Двойственность человеческой природы обусловливает и двойственную природу порождаемого им знака. Незримый порыв человеческой души обязан облечься в какую-то осязаемую форму; вне этой вечной нерасторжимой связи материального с идеальным существование никакого знака даже немыслимо. (И тем более невозможно достижение никакого материального результата.) А это имеет свои фундаментальные следствия, определяющие очень многое во всей мировой истории. Принципиальная невозможность существования слова вне зримой формы знакового движения в конечном счете ведет к тому, что знаком становится любое физическое действие человека. Ведь воспринять что бы то ни было мы можем только благодаря видимому движению каких-то материальных структур между тем, сама по себе материальность не несет решительно никаких указаний на то, видимостью чего она является: видимостью ли кого-то сокрытого смысла, или видимостью чисто механических сотрясений плоти. А следовательно, не только собственно знаковое – без исключения каждое движение человеческой плоти приобретает как явный, легко распознаваемый рациональным взглядом утилитарный смысл, так и какое-то сокрытое значение. Поэтому любое физическое действие человека в этом мире оказывается элементом всеобщего созидательного процесса не просто потому, что влечет за собой – пусть и микроскопическую – деформацию в конечном счете всего материального его окружения, но и потому, что формирует самую душу тех, кто его окружает.
Но если любое действие человека становится знаком, то ограничивать конечный его результат созданием одних лишь вещей оказывается невозможно. Другими словами, отсюда следует, что суть человеческого назначения не может быть сведена к построению каких-то машин, технологий или парламентарных систем, в своей совокупности олицетворяющих его цивилизацию. Все это – только внешность единого всевселенского созидательного потока. В природе человека творить, но в конечном счете единственным предметом его творчества является только бессмертная его душа. А значит, и любая создаваемая им вещь, да хотя бы тот же ватерклозет, скрывает в себе не столько то, легко доступное различению Базаровых, – утилитарное измерение обыкновенной санитарии, что ограждает человека от элементарной заразы, сколько что-то метафизическое и трансцендентное всякой прагматике.

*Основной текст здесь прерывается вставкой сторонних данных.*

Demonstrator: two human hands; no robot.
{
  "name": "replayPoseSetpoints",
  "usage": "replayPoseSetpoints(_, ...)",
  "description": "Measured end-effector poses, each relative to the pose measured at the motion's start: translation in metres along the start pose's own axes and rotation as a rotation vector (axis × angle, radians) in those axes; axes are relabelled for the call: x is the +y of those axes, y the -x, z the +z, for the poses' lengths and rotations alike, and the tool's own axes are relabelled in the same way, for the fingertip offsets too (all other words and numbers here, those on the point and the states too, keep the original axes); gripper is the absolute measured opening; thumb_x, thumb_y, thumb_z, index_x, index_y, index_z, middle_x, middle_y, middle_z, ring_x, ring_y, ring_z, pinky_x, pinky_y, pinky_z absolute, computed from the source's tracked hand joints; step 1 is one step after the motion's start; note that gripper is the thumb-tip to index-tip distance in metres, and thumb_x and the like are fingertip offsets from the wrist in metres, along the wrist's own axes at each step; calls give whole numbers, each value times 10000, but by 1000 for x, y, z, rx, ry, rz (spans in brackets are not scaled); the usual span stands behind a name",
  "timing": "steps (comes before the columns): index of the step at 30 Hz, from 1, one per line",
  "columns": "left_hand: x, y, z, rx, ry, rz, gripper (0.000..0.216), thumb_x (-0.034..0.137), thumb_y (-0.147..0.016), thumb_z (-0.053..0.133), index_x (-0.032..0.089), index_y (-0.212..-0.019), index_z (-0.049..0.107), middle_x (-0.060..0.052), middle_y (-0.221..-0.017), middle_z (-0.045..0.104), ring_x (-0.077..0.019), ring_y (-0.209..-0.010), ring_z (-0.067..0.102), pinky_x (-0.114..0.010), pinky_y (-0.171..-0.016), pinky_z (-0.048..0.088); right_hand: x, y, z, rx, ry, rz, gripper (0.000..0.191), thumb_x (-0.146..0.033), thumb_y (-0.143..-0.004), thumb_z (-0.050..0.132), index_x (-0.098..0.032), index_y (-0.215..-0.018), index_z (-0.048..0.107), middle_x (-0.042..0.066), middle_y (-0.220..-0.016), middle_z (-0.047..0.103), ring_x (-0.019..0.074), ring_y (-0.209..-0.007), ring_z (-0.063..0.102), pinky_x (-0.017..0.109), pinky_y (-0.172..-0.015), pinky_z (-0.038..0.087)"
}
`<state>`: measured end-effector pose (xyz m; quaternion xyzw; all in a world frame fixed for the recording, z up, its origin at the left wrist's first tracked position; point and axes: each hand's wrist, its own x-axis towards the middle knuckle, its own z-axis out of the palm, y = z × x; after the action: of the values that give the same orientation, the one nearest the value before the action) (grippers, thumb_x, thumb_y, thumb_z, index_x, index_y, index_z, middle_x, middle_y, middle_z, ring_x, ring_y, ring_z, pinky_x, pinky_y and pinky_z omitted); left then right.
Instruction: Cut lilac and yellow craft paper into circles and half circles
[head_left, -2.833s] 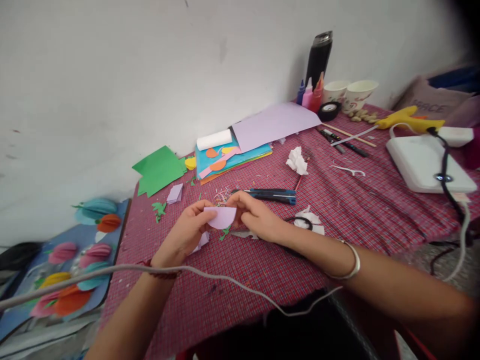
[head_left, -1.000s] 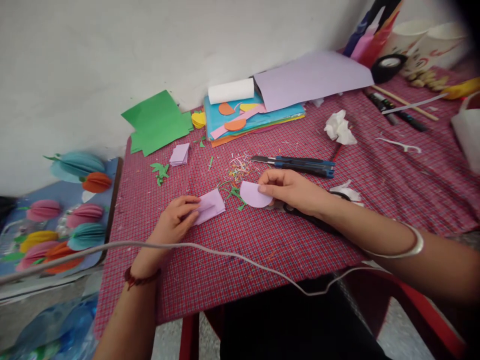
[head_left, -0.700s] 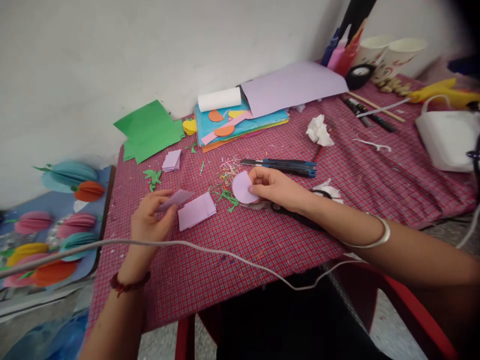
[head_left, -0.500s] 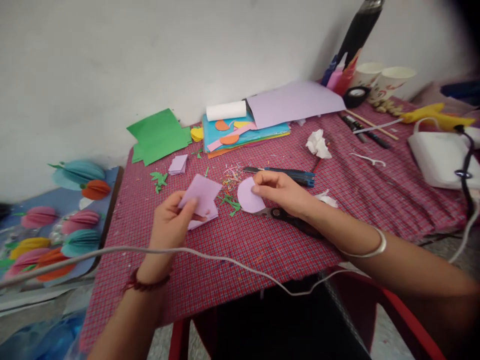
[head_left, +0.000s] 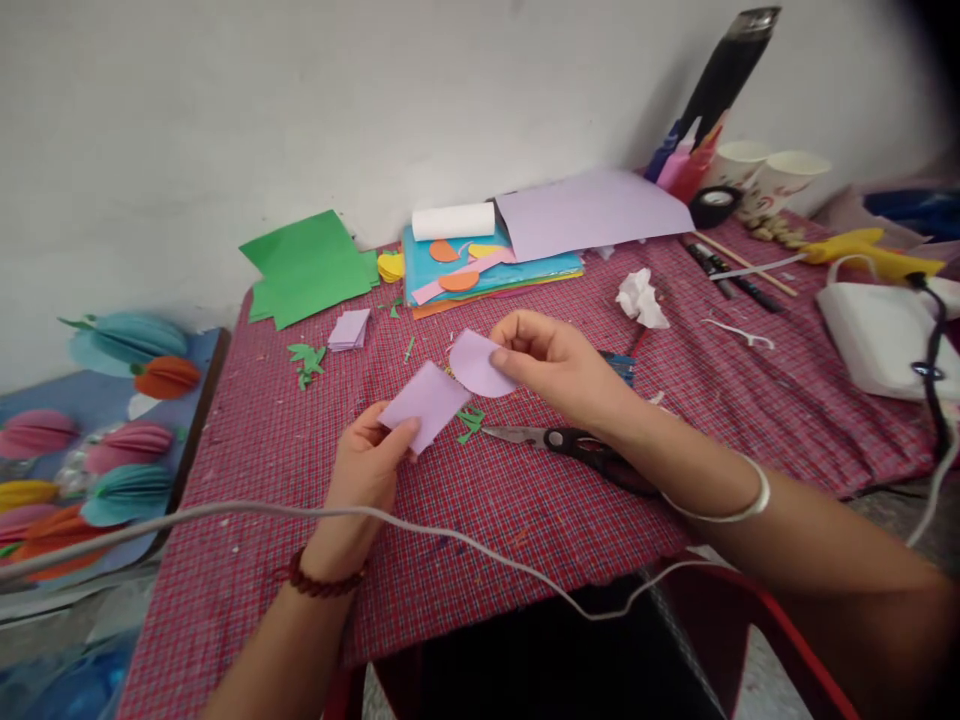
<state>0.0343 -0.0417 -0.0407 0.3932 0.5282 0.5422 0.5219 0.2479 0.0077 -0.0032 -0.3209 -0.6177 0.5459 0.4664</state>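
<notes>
Between thumb and fingers, my left hand (head_left: 371, 450) pinches a squarish piece of purple paper (head_left: 429, 402) above the table. My right hand (head_left: 551, 362) grips a rounded purple paper cutout (head_left: 476, 362), a half-round shape with one straight edge. The two pieces meet or nearly meet at their corners; I cannot tell if they touch. Black-handled scissors (head_left: 559, 440) lie under my right wrist, blades pointing left. Green paper scraps (head_left: 469, 424) are just beyond the left piece. A small stack of purple paper (head_left: 349, 329) sits farther back on the left.
A checked cloth (head_left: 450, 560) covers the table. A white cable (head_left: 480, 535) crosses in front of my left forearm. Green sheets (head_left: 304, 268), a large purple sheet (head_left: 592, 212) and paper cups (head_left: 784, 180) stand along the back. A white box (head_left: 862, 335) sits right.
My left hand has moved right, and its purple pieces now line up as one squarish shape. The rounded cutout has turned and shifted slightly up and left. More of the scissors shows.
</notes>
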Motion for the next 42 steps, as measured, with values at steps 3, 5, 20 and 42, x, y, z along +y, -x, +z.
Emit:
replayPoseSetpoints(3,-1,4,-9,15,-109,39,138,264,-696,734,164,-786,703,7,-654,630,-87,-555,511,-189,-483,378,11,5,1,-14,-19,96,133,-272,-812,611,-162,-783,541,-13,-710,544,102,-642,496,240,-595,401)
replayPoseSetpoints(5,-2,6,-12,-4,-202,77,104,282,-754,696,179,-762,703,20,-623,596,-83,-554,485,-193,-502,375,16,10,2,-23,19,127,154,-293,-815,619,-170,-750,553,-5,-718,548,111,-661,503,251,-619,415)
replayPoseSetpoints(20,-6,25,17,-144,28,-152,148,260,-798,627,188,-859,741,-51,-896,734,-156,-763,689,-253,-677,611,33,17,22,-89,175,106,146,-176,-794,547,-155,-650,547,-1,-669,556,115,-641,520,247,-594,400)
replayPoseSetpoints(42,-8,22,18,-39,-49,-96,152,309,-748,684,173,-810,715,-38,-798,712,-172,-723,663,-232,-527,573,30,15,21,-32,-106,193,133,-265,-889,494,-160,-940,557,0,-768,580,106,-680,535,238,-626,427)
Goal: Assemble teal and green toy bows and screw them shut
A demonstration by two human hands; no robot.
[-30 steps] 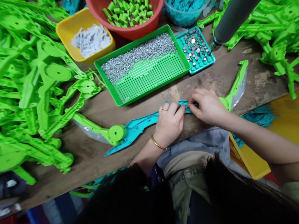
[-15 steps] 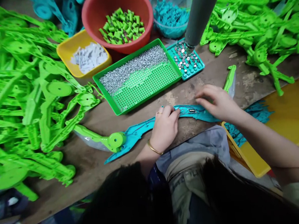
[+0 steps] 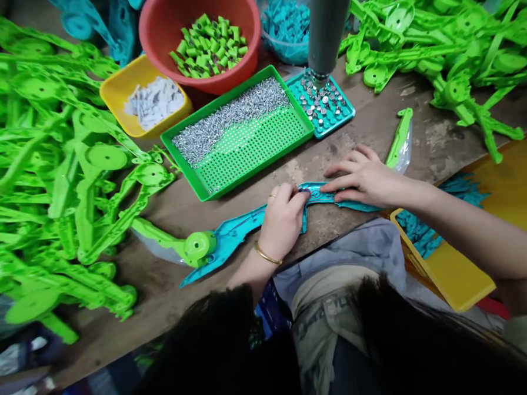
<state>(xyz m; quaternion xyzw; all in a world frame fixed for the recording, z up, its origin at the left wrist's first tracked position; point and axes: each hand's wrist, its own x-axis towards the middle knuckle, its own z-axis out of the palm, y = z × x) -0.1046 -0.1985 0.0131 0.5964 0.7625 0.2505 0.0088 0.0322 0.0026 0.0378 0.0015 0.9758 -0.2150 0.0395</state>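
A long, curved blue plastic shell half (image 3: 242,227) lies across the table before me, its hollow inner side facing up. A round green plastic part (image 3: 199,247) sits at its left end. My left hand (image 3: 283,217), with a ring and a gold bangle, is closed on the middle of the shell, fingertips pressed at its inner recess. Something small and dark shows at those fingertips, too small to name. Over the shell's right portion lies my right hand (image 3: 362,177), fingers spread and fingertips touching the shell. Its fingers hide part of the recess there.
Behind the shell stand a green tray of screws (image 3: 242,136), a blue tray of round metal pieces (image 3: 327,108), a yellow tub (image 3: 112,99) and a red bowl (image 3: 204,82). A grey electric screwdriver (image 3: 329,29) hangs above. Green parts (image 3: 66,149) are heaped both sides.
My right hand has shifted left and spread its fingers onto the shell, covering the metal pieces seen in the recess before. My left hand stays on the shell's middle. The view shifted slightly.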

Единственным началом созидания может быть только порыв человека к добру. А значит, выводом сказанного предстает и то, что приносимое человеком зло вовсе не является извечным атрибутом его собственной природы, как не является убийство атрибутивным свойством впервые поднятого и обработанного им камня. Сотканный из плоти, он вынужден жить и действовать в физическом мире, меж тем все вещественное в этом мире имеет свои законы. Одним словом, причиняемое человеком человеку страдание это не столько его вина, сколько, может быть, его печаль. Впрочем, как мы уже могли видеть, эта печаль одновременно – и род той скорби, умножением которой, по словам Екклезиаста, умножается познание человека, и средство его же исцеления от всякой боли. Ведь в конечном счете именно благодаря тому, что любой порыв души должен быть облачен в материализованное движение его же плоти, человек и обретает способность чувства, а значит, и способность сочувствия чужому страданию. И не сочувствие ли образует собой квинтэссенцию нравственности, сострадание и совесть – только ли приставка роднит эти понятия?